**Problem to solve**.
Please write out word for word the opening lines of the material, including the line with "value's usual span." as the last.

**Collected data**.
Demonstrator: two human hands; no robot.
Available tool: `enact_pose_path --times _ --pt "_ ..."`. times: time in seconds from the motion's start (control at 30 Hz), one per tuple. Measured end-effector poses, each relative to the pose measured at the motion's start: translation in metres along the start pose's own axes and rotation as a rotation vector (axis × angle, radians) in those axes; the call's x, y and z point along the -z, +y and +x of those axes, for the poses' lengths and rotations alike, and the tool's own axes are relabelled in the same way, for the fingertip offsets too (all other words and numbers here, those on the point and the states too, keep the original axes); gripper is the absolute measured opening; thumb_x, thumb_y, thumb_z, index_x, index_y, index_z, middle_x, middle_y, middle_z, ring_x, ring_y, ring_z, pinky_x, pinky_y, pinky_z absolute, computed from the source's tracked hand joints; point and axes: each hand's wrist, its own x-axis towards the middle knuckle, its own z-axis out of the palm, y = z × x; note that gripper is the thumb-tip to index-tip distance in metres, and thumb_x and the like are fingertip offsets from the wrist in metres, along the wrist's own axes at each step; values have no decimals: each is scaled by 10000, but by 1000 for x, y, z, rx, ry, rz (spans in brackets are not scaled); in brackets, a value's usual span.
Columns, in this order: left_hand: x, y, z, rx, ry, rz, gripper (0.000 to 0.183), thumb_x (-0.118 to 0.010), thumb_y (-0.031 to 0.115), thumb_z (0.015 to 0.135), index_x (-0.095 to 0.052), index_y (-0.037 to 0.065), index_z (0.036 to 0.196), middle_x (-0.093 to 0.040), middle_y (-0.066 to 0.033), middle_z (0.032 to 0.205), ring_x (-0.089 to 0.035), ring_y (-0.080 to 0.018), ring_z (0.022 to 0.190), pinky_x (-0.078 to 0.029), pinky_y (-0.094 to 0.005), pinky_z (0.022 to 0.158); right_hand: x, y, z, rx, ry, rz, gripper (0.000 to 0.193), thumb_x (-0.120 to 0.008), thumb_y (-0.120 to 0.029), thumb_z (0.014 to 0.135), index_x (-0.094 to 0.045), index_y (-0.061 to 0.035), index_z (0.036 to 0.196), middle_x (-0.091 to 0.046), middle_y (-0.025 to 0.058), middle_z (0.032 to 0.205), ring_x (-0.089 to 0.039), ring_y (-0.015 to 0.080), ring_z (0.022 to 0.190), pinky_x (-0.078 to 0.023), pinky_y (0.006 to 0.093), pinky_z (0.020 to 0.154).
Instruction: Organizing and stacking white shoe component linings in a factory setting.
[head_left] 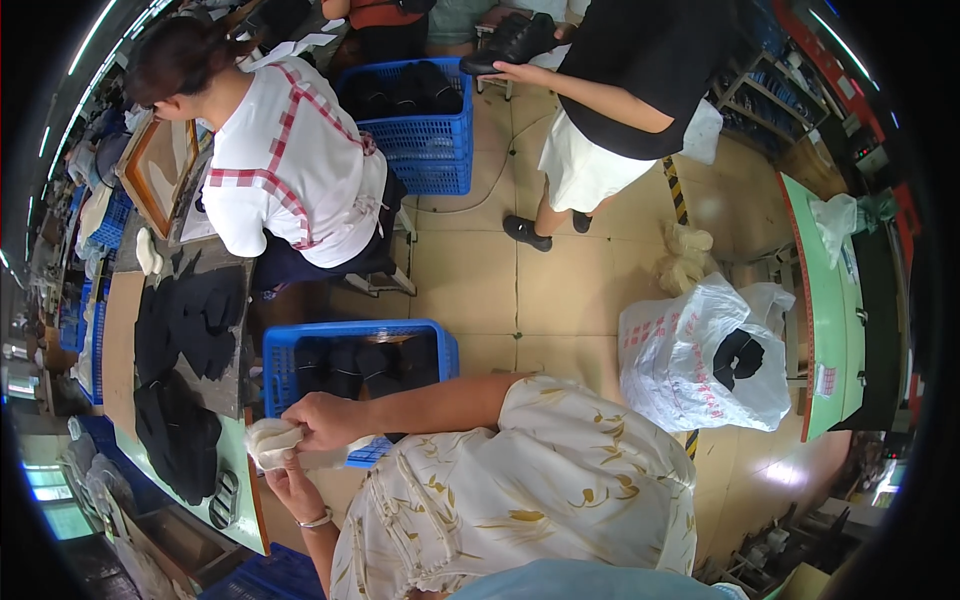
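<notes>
A cream-coloured, soft-looking fabric piece (268, 447) is held between my two hands, beside the table edge and near the blue crate. My right hand (328, 421) has its fingers closed on the upper side of it. From below, my left hand (293, 488), with a bracelet at the wrist, pinches the same piece. Its exact kind does not show, as fingers cover part of it. On the table to the left lie black fabric pieces (175, 435) in a loose heap. Dark bundles (365, 365) fill the blue crate (446, 352) just beyond my right arm.
A seated person (290, 170) works at the far left table. Another person (640, 110) stands holding a black shoe (512, 42). Stacked blue crates (430, 150) are behind. A white plastic sack (665, 350) stands at right, near a green table (825, 300).
</notes>
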Motion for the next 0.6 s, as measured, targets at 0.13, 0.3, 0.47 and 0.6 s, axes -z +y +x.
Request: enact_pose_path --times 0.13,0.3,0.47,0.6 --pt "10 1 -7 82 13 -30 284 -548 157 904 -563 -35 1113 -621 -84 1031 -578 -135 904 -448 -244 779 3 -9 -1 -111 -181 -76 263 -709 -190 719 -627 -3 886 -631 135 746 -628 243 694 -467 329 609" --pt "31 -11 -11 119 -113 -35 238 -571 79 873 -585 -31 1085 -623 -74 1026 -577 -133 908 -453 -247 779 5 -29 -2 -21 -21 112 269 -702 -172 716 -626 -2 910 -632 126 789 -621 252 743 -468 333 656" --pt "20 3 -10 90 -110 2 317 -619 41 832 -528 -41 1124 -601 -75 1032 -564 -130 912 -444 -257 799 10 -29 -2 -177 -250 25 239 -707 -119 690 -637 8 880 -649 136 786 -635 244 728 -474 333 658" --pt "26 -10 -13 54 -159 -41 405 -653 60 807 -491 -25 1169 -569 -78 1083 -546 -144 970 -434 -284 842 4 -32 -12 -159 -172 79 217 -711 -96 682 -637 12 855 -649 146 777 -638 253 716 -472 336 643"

**Task result**.
Demonstrator: two human hands; no robot.
Available tool: `enact_pose_path --times _ --pt "_ ..."`. times: time in seconds from the motion's start (control at 30 Hz), one per tuple. Measured end-effector poses, each relative to the pose measured at the motion's start: translation in metres along the start pose's own axes and rotation as a rotation vector (axis × angle, radians) in those axes; the call's x, y and z point along the -z, +y and +x of those axes, for the poses' lengths and rotations alike, and the tool's own axes are relabelled in the same way, for the fingertip offsets too (all other words and numbers here, those on the point and the states too, keep the original axes); gripper is the absolute measured opening; thumb_x, thumb_y, thumb_z, index_x, index_y, index_z, middle_x, middle_y, middle_z, ring_x, ring_y, ring_z, pinky_x, pinky_y, pinky_z absolute, computed from the source's tracked hand joints; point and axes: each hand's wrist, its own x-axis towards the middle knuckle, its own z-axis out of the palm, y = z × x; note that gripper is the thumb-tip to index-tip distance in metres, and thumb_x and the like are fingertip offsets from the wrist in metres, along the wrist's own axes at each step; values have no decimals: each is scaled by 10000, but by 1000 for x, y, z, rx, ry, rz (spans in brackets are not scaled); in brackets, a value's usual span.

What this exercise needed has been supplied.